Bangavax

Vaccine description
- Target: SARS-CoV-2
- Vaccine type: mRNA

Clinical data
- Other names: Bancovid
- Routes of administration: Intramuscular
- ATC code: None;

= Bangavax =

Vaccine candidate against COVID-19

Bangavax, also known as Bancovid, is a COVID-19 vaccine candidate developed by a Bangladeshi pharmaceutical company Globe Biotech Limited. The vaccine was initially called Bancovid. On 23 November 2021, Globe Biotech has received ethical authorization from the Bangladesh Medical Research Council to conduct the first human trial.

==History==
On 2 July 2020, Globe Biotech Limited announced to be the first company from Bangladesh to have a COVID-19 vaccine under development. The lone Bangladeshi company actually developed three COVID-19 vaccine candidates with different technologies. The company named the mRNA based vaccine as Bancovid then renamed to Bangavax. Globe Biotech took all the necessary steps from December 2020 to January 2021 to get the permission for ethical approval to conduct the first clinical trial of Bangavax.
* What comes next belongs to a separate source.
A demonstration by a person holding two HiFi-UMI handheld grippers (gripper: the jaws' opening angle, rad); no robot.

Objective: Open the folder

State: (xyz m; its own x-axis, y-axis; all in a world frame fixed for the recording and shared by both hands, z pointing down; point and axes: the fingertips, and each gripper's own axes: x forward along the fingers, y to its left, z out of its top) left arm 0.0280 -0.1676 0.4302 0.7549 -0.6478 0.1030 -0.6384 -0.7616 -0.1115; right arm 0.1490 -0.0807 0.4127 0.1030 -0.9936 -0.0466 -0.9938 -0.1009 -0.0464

The Bangladesh government has been criticized for not approval the vaccine even after months to conduct the first clinical trial without any explanation.

Globe Biotech published full research data in the Vaccine journal in May 2021.

After five months of delays Bangladesh Medical Research Council conditionally grants ethical permission. Before proceeding to human trials, they have to apply the vaccine on monkeys or chimpanzees before proceeding to human trials. According to Md Harunur Rashid, chairman of Globe Biotech, "There are two types of mRNA vaccines: pure and modified. The modified one requires trials on monkeys. As Globe is making the pure mRNA one, trials on monkeys are unnecessary. Furthermore, there are no third-party CROs in the country that could conduct monkey trials. Regardless of the drawbacks, Globe will fulfil all the conditions that the government requires it to."

As of February 2022, human clinical trials are underway and are expected to continue for at least six months.